What needs to be done: Repeat only the stretch of lines below that runs from the line with "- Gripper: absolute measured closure" through the line with "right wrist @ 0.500", unaltered.

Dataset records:
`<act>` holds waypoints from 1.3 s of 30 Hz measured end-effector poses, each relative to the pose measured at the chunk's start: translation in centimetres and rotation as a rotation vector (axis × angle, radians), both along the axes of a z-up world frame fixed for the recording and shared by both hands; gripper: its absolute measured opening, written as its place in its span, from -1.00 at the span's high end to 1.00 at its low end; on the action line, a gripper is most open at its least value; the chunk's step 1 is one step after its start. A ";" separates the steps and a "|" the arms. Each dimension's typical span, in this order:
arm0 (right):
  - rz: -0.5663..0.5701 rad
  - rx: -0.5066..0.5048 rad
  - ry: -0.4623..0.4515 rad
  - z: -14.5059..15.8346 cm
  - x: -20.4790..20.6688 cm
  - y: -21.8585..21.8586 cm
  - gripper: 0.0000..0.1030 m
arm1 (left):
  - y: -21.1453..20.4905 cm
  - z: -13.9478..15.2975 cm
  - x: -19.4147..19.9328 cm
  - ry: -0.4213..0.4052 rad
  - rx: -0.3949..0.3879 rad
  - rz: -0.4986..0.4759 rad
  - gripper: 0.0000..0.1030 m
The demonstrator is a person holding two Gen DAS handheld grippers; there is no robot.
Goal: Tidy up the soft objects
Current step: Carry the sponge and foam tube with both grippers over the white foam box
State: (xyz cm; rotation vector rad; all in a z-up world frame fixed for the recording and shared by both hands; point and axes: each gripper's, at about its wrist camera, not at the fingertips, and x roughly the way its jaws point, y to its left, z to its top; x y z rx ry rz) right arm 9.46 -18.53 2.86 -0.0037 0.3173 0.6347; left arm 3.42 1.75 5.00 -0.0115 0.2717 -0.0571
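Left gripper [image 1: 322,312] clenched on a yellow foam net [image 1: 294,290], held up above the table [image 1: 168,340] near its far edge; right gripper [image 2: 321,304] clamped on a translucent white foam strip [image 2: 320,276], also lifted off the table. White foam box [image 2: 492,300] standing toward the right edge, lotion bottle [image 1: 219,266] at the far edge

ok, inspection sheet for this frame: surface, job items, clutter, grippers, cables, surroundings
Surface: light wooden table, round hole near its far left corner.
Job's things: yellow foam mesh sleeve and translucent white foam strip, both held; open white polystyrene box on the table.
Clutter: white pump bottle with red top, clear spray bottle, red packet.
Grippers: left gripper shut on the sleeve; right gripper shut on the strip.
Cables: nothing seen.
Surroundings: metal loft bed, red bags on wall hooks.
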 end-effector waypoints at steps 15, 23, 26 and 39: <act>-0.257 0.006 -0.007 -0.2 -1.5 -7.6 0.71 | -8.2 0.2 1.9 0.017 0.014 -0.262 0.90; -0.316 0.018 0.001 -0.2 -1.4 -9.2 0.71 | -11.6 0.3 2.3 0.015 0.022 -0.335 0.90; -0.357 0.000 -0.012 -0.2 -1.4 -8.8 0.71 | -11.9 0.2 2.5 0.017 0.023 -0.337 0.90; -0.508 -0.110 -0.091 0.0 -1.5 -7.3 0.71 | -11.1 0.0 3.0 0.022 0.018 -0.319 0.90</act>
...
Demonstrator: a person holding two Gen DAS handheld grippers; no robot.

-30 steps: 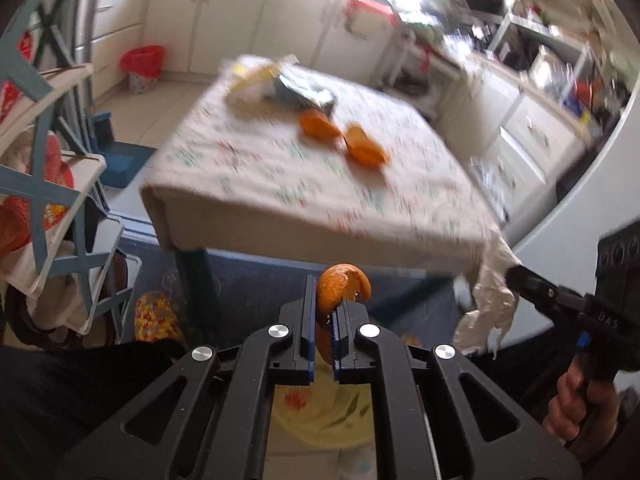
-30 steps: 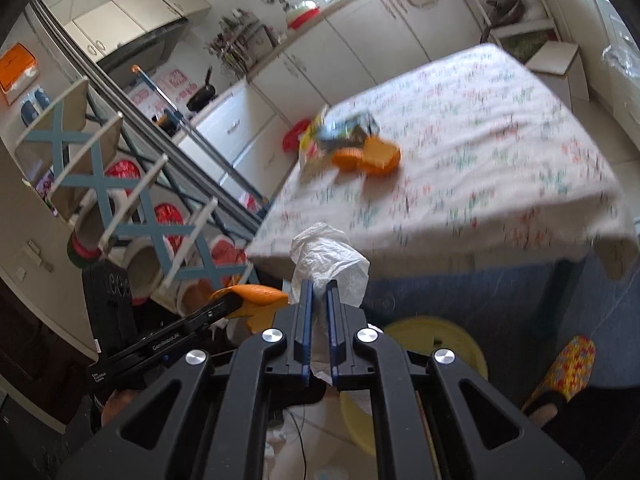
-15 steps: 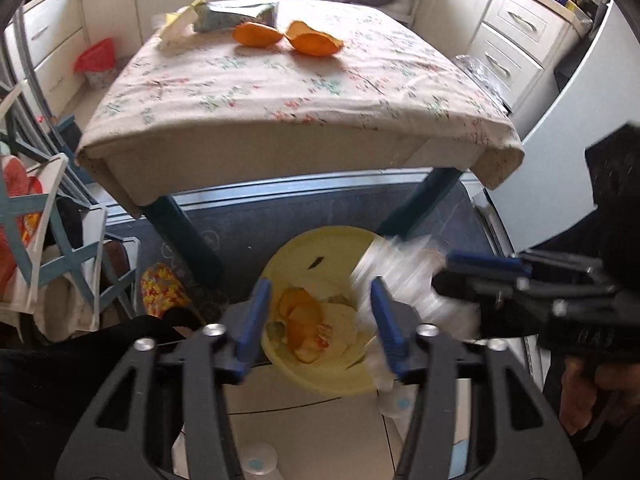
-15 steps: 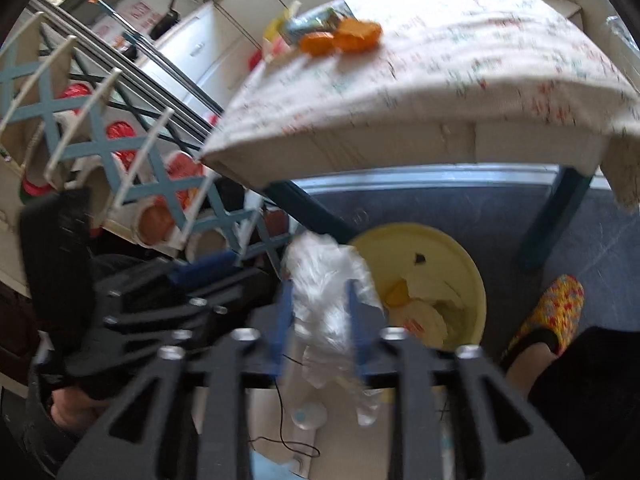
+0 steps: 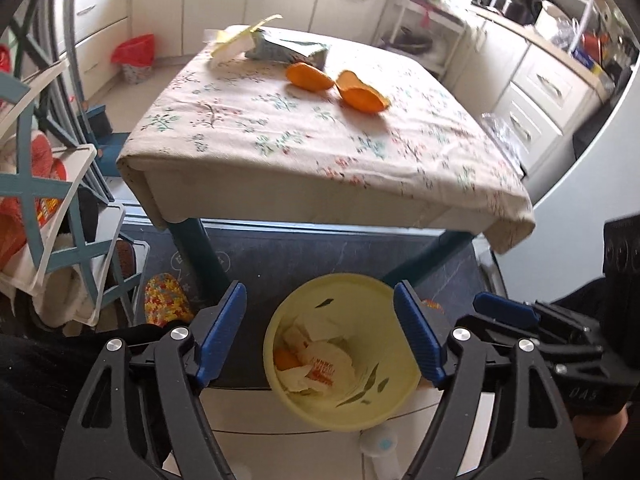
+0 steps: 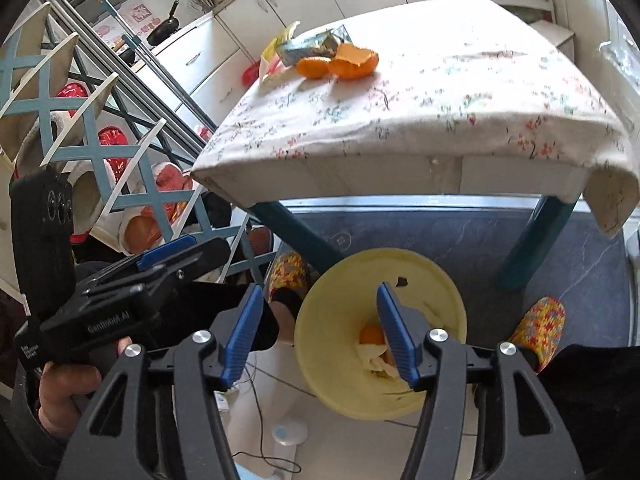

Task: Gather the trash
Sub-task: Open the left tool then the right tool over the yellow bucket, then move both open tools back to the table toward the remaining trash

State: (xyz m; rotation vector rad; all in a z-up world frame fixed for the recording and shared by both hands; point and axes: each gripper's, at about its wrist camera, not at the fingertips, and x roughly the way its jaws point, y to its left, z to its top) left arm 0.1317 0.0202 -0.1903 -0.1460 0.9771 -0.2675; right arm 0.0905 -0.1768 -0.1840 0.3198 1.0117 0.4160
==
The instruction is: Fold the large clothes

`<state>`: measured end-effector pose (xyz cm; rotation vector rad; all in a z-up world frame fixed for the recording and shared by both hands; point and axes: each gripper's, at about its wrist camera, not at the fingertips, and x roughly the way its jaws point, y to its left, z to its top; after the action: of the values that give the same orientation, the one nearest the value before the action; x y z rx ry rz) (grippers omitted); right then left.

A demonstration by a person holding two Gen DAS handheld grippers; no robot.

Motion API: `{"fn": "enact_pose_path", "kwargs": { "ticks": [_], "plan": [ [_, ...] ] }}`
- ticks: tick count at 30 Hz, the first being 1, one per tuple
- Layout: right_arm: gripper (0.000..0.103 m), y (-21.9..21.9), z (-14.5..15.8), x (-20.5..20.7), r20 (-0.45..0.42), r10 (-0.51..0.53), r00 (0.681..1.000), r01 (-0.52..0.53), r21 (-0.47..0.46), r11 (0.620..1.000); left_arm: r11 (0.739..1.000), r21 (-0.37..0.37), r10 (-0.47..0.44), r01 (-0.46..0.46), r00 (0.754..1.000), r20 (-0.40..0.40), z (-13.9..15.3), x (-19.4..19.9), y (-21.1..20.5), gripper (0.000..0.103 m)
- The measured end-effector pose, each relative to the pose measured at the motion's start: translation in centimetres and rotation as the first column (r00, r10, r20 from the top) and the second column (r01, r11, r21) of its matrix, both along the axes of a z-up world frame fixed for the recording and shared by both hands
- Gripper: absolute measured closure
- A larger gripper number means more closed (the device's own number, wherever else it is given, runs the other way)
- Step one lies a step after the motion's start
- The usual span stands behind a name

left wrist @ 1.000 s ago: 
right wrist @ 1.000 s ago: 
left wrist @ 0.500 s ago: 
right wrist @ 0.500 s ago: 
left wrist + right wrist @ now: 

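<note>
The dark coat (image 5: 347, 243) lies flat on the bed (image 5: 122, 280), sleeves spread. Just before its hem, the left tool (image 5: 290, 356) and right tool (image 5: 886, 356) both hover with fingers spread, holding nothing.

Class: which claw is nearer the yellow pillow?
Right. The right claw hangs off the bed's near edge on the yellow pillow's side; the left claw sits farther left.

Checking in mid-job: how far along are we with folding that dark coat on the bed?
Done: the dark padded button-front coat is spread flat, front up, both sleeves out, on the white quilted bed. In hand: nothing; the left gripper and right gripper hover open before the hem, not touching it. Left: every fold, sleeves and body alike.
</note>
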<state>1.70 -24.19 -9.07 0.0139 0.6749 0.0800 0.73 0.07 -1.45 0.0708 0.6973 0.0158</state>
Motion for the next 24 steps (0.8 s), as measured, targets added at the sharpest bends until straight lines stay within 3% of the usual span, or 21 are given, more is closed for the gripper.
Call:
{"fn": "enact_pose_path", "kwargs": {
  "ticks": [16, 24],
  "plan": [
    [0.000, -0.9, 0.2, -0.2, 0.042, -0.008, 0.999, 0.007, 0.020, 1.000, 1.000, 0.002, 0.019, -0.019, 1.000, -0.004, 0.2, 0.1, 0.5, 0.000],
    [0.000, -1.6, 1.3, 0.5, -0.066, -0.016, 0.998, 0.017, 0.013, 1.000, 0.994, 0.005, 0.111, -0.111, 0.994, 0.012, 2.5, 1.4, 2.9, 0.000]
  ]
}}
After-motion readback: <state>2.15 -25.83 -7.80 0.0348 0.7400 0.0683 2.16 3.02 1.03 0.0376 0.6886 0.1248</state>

Answer to this task:
- Gripper: absolute measured closure
- A larger gripper number means more closed (the device's own number, wherever else it is given, runs the other way)
- Step one lies a step after the motion's start
- The usual span stands behind a name

left wrist @ 1.000 s ago: 
right wrist @ 1.000 s ago: 
left wrist @ 0.500 s ago: 
right wrist @ 0.500 s ago: 

The required output has been given in full.